"It was the best of times, it was the worst of times..."
Charles Dickens. A Tale of Two Cities.


jeudi 23 octobre 2008

Always Coca-Cola


Un nouveau spot pour Coca-Cola (enfin, je dis nouveau parce que je ne l'ai vu que récemment, mais je suis pas un téléspectateur assidu) nous montre un vieil homme dans une maison de retraite à qui une infirmière propose un Coca-Cola. Il l'accepte en disant qu'il n'en a jamais bu de sa vie. Il en boit une gorgée et le voilà qui se met à penser à toutes les autres choses qu'il n'a pas fait dans sa vie, et on le voit aller sonner à la porte d'une maison et annoncer à l'homme qui lui ouvre qu'il est son père, on le voit nu dans un camp de nudisme, on le voit se faire tatouer. Retour de la caméra dans la maison de retraire, l'infirmière entre dans la pièce où notre homme se trouvait tout à l'heure, et il a disparu, d'où l'on conclut qu'il est allé faire pour de bon toutes ces choses qu'on l'a vu faire en rêverie.
Ce spot joue d'un ressort qu'on retrouve dans bien des publicités: tel produit, Coca-Cola ou autre, aurait la vertu miraculeuse de nous faire accéder à cette Liberté, à cette Autre Vie, à cette Vraie Vie à laquelle chacun de nous, engoncé dans une existence bien souvent faite de routines, aspire plus ou moins confusément.
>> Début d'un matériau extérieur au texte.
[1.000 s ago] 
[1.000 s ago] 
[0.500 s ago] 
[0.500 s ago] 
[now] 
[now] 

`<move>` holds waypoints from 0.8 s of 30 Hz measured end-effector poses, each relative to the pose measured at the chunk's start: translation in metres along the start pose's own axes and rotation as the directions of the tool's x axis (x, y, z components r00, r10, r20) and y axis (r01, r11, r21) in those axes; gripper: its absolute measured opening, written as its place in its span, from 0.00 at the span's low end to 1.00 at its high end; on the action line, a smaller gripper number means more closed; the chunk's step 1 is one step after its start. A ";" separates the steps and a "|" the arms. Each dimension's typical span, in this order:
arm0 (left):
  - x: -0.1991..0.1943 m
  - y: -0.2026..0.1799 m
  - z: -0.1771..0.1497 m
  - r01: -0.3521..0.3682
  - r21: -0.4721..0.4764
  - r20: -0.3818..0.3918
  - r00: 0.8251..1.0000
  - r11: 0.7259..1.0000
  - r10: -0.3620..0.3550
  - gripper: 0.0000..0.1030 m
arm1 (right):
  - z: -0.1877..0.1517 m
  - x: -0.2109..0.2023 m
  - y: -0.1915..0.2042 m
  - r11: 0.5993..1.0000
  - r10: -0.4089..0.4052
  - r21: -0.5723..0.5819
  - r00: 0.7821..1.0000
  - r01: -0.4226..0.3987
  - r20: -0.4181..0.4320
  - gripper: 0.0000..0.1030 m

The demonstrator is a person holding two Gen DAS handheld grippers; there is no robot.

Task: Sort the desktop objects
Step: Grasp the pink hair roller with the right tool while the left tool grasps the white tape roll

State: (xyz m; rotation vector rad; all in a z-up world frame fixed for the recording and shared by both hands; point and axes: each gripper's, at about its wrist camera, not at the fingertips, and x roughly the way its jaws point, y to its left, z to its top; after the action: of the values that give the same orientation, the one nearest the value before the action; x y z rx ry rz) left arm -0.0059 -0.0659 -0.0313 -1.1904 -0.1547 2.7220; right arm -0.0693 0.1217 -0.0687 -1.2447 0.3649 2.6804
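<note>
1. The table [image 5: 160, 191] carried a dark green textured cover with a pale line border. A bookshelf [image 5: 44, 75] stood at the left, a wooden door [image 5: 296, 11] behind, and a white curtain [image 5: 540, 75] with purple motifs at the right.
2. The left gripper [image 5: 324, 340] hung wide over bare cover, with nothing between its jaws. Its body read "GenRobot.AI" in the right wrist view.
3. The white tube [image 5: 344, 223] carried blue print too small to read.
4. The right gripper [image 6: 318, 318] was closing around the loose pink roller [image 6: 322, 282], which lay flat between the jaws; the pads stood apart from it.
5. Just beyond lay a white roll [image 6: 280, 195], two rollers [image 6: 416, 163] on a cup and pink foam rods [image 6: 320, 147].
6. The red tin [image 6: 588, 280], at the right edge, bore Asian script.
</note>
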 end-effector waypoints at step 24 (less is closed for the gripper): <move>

Il réaliserait ce rêve d'Evasion et d'Ailleurs qui gît au fond de tout homme.
Or, d'où provient cette insatisfaction que bien des gens éprouvent quant à leur vie aujourd'hui, si ce n'est de ce rôle passif de consommateurs auquel ils sont réduits?
Qu'à cela ne tienne, nous dit cette publicité, ce sentiment d'insatisfaction engendré par la consommation, la consommation d'un autre produit saura y remédier.
Oui, c'est précisément en cela que réside l'habileté diabolique de cette publicité, dans le fait qu'elle parvient à capter l'insatisfaction inhérente au mode de vie consumériste au profit de la consommation elle-même.
Disons-le, il y a une forme de génie là-dedans, de génie subalterne, de génie négatif, de malin génie tant qu'on voudra - mais de génie quand même.
Cela fait penser à ces objets techniques complexes que décrit Gilbert Simondon, et au principe d'intégration qui préside à leur conception. On est en effet en présence d'une sorte de machine qui serait à même de recycler, au service de son propre fonctionnement, les déchets qu'elle produit. On n'est pas très loin du mouvement perpétuel. Il y a là-dedans une perfection formelle effrayante mais réelle.

Gilbert Simondon, Du Mode d'existence des objets techniques, Aubier.